* **TASK**:
Give back, word for word, the lines in the listing below from the one holding "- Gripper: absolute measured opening" down to the one holding "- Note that", both ends included.

* **DATA FOR ANALYSIS**:
· · · · · · ·

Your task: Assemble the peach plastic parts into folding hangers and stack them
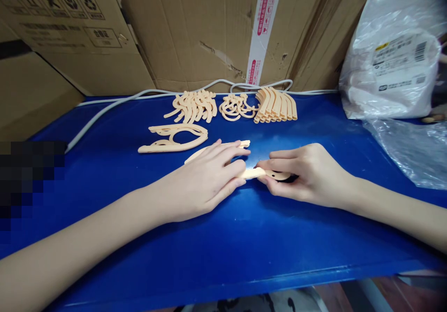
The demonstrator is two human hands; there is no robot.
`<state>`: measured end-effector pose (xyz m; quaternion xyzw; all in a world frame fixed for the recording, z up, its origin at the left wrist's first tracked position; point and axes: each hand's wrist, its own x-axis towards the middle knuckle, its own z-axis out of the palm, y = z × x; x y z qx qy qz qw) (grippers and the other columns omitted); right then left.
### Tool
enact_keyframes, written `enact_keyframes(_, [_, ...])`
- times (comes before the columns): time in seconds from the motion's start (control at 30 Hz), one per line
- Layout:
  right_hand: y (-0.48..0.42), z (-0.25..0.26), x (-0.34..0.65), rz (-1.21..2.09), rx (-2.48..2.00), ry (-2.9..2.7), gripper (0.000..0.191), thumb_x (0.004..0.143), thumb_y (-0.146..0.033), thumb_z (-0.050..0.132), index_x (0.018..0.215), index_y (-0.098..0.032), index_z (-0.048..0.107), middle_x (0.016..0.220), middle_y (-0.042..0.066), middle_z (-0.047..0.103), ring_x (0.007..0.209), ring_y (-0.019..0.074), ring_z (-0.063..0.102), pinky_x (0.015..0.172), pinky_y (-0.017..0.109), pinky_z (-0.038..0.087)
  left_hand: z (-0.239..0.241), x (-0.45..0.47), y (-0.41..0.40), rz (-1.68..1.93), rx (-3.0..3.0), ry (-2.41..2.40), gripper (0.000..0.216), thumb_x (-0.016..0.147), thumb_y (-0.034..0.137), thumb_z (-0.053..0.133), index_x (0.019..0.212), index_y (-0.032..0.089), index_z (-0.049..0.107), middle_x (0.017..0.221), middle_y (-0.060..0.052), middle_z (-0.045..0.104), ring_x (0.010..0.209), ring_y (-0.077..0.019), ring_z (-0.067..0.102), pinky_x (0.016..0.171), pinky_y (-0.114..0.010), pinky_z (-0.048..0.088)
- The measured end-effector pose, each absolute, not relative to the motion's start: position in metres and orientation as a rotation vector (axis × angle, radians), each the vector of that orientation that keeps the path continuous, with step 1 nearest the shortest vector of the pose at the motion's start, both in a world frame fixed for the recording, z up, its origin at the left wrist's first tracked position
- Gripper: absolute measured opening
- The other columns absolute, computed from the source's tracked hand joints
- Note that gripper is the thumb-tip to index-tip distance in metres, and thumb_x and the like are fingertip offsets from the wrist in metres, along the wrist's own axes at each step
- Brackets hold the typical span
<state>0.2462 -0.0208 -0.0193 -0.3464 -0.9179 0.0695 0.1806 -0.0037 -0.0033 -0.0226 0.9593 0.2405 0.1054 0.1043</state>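
My left hand (216, 177) is closed over a beige plastic folding hanger (253, 173), which lies low over the blue table; its far arm (244, 144) shows beyond my fingers and its middle is hidden. My right hand (309, 174) pinches the right end of the near arm between thumb and fingers. A small curved beige piece with a dark hole (278, 175) sticks out there, partly under the right fingers. Whether it is joined to the arm I cannot tell. Left of my hands lies another folded hanger (164, 148), formed of two arms and a curved hook.
Along the back of the blue table (240, 242) lie piles of curved arms (193, 106), hooks (230, 109) and hollow arms in rows (275, 105). Behind them run a white cable (150, 91) and cardboard boxes (195, 28). Plastic bags (387, 88) stand at right.
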Motion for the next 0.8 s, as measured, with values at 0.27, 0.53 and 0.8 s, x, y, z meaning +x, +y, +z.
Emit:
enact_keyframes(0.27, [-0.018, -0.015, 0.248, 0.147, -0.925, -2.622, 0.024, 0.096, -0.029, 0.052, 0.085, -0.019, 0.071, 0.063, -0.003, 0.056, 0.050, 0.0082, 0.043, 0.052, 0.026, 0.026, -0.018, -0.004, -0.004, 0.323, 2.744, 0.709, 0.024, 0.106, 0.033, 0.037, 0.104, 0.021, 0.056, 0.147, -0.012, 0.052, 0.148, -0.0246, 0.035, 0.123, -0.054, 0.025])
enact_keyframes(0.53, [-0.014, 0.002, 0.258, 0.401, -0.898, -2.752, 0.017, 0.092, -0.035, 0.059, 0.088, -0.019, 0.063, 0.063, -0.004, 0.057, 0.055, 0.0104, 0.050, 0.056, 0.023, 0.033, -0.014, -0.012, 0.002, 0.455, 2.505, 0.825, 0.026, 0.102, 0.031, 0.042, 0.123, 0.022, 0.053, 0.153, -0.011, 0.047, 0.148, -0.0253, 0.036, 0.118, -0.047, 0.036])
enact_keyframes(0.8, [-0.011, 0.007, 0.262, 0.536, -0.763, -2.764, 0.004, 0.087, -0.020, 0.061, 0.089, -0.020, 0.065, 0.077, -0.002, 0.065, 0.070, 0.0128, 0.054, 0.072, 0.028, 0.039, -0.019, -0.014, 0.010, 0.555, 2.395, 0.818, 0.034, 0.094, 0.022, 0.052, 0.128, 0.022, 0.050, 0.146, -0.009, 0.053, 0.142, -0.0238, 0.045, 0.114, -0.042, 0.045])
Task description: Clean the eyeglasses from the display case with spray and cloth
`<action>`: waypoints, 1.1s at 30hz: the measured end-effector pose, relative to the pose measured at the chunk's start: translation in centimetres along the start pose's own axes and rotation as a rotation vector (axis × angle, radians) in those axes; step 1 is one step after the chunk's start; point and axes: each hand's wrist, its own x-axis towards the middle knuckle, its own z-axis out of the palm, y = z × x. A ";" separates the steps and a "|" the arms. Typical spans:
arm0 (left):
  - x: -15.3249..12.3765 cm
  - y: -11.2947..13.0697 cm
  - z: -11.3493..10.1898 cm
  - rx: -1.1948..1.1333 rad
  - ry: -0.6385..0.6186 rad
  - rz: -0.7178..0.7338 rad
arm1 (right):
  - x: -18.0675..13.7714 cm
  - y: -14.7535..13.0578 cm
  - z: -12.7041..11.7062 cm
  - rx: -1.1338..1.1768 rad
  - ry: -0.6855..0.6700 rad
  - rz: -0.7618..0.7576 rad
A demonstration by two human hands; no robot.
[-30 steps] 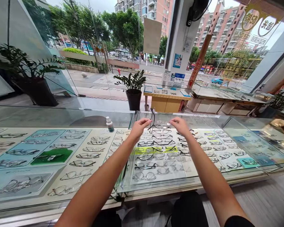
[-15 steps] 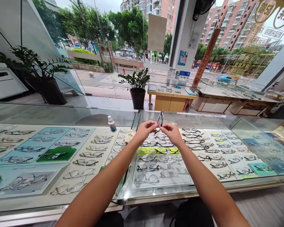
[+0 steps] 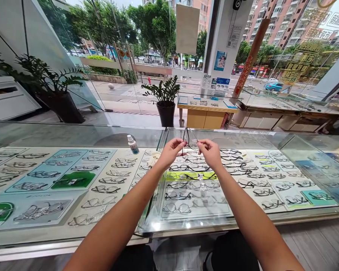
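A pair of dark-framed eyeglasses (image 3: 187, 136) is held up over the glass counter, between both my hands. My left hand (image 3: 173, 149) pinches the frame at its left side. With thumb and fingertips, my right hand (image 3: 209, 151) grips a thin temple arm of the same eyeglasses. Part of the frame is hidden behind my fingers. Just left of my left hand, a pale cloth (image 3: 154, 159) lies on the counter. A small white spray bottle (image 3: 132, 144) stands farther left.
Under the glass counter (image 3: 194, 222) are rows of eyeglasses, some on green and blue trays (image 3: 73, 181). Potted plants (image 3: 165, 113) stand behind it. A wooden cabinet (image 3: 205, 117) is by the window.
The eyeglasses have turned and their temple now stretches toward my right hand. My hands have moved farther apart, and the camera view has tilted slightly down.
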 end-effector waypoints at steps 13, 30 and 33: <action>0.6 -0.8 -1.3 0.194 -0.001 0.024 | -0.5 -0.9 -1.1 -0.370 0.236 -0.301; 0.1 -0.3 -0.4 0.116 0.056 0.040 | -1.0 -0.4 0.2 -0.678 -0.100 -0.449; 0.2 -0.1 -0.5 0.066 0.108 0.031 | -0.9 -0.3 0.0 -0.723 -0.064 -0.424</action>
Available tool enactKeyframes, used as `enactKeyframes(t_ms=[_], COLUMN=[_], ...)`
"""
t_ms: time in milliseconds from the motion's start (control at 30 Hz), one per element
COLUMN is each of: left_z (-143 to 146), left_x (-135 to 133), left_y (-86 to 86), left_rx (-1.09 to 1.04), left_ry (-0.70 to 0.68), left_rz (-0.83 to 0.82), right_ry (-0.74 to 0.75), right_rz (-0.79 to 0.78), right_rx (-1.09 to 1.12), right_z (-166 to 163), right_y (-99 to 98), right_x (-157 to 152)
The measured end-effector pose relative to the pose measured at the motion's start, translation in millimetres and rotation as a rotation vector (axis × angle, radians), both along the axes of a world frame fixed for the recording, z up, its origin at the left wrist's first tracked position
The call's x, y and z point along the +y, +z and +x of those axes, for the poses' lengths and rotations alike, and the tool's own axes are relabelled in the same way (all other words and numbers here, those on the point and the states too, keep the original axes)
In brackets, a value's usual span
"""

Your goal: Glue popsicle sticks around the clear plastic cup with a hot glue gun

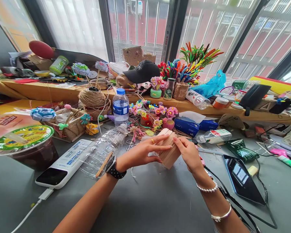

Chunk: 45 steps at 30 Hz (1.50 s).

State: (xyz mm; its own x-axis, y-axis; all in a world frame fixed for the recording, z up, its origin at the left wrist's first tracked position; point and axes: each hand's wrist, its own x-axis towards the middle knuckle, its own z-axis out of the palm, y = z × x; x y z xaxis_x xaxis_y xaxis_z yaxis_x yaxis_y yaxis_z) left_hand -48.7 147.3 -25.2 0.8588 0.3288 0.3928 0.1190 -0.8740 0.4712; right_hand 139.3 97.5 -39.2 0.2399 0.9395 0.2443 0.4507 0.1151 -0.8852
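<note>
Between my hands, above the grey table, is a tilted block-like piece of pale wooden craft sticks [171,152]. The sticks lie side by side with stepped, uneven ends at the top. My right hand [188,153] grips its right side, thumb on the upper edge, the other fingers partly hidden behind. My left hand [145,150] holds it from the left, its fingers spread along the near left side. One loose craft stick [104,164] lies by my left wrist, against a crumpled clear plastic bottle [103,145].
At left stand a lidded drink cup [36,145] and a white power bank [65,165] with a cable. Behind are a water bottle [121,106], twine [93,98], pipe-cleaner flowers [169,111] and blue tissue packs [186,126]. A phone [242,178] and black cables lie right.
</note>
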Motion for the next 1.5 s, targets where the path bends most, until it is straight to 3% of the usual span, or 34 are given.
enactKeyframes(t_ms=[600, 1500], left_z=[0.9, 1.5], left_x=[-4.2, -0.7], left_y=[5.8, -2.8], left_rx=[0.009, -0.028], left_ry=[0.035, 0.043], left_rz=[0.012, 0.014], right_ry=[0.002, -0.019], right_rz=[0.009, -0.001], right_rx=[0.004, 0.010], right_z=[-0.7, -2.8], right_y=[-0.9, 1.9], right_x=[0.7, -1.0])
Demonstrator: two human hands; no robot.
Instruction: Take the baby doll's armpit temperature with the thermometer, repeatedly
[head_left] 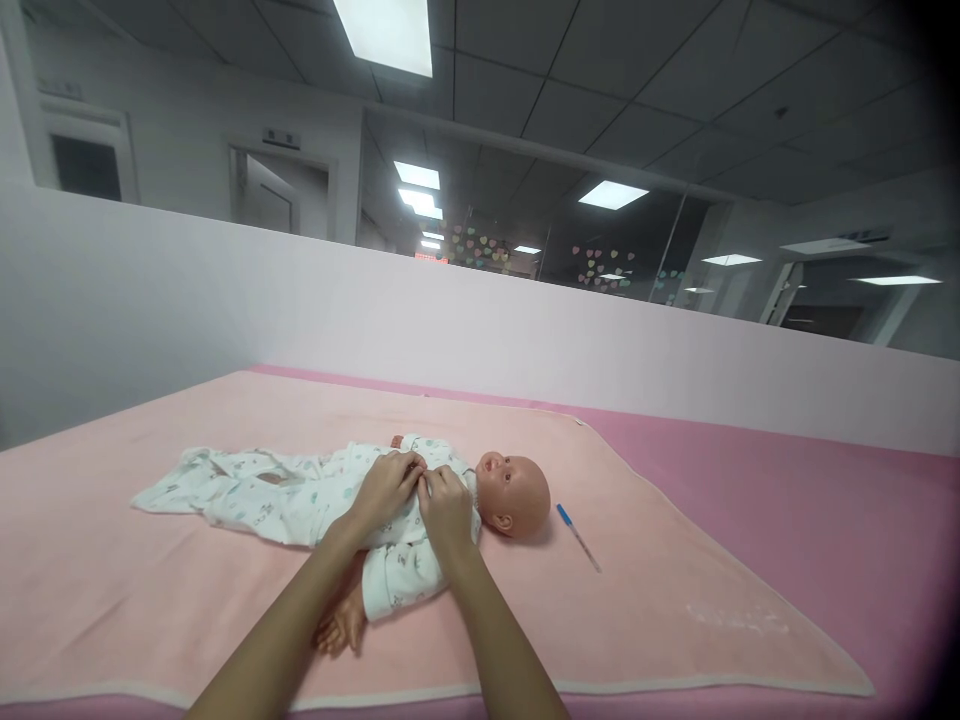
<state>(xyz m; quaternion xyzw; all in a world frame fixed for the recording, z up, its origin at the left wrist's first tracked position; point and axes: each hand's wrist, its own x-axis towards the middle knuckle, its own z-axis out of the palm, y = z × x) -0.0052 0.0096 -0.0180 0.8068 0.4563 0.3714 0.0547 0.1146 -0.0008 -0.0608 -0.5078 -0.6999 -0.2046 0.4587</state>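
Observation:
A baby doll (517, 490) lies on its back on a light pink blanket (150, 560), head to the right. It wears a white printed sleepsuit (262, 495). My left hand (386, 488) and my right hand (444, 505) meet on the doll's chest, just below the neck. Both have their fingers pinched on the front of the sleepsuit. The doll's bare near hand (341, 625) sticks out of a sleeve beside my left forearm.
A thin blue-capped thermometer-like stick (577, 535) lies on the blanket right of the doll's head. The blanket covers a darker pink mattress (825, 510). A low white partition wall (525, 340) runs behind it, with glass office walls beyond.

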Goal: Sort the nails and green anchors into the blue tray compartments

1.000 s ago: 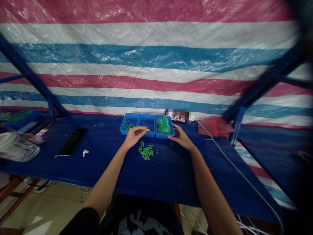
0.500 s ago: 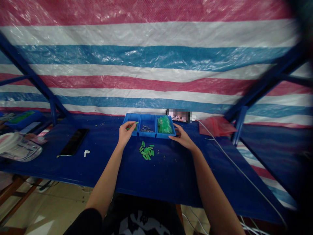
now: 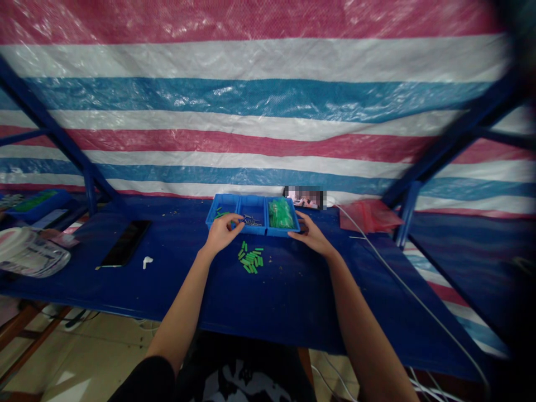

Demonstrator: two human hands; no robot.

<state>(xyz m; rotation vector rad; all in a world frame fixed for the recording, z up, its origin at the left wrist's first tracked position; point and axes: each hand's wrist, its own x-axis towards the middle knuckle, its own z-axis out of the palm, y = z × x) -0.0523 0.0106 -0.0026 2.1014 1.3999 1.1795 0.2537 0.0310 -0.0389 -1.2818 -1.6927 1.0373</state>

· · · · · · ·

* **RESULT OF THE TASK**:
- Gripper: absolute measured opening
- The other columns absolute, computed from the source's tracked hand joints
- Note that gripper is the thumb-tip to index-tip distance in metres, and thumb_x and the like are fingertip offsets from the wrist in metres, along the wrist's own axes at each step

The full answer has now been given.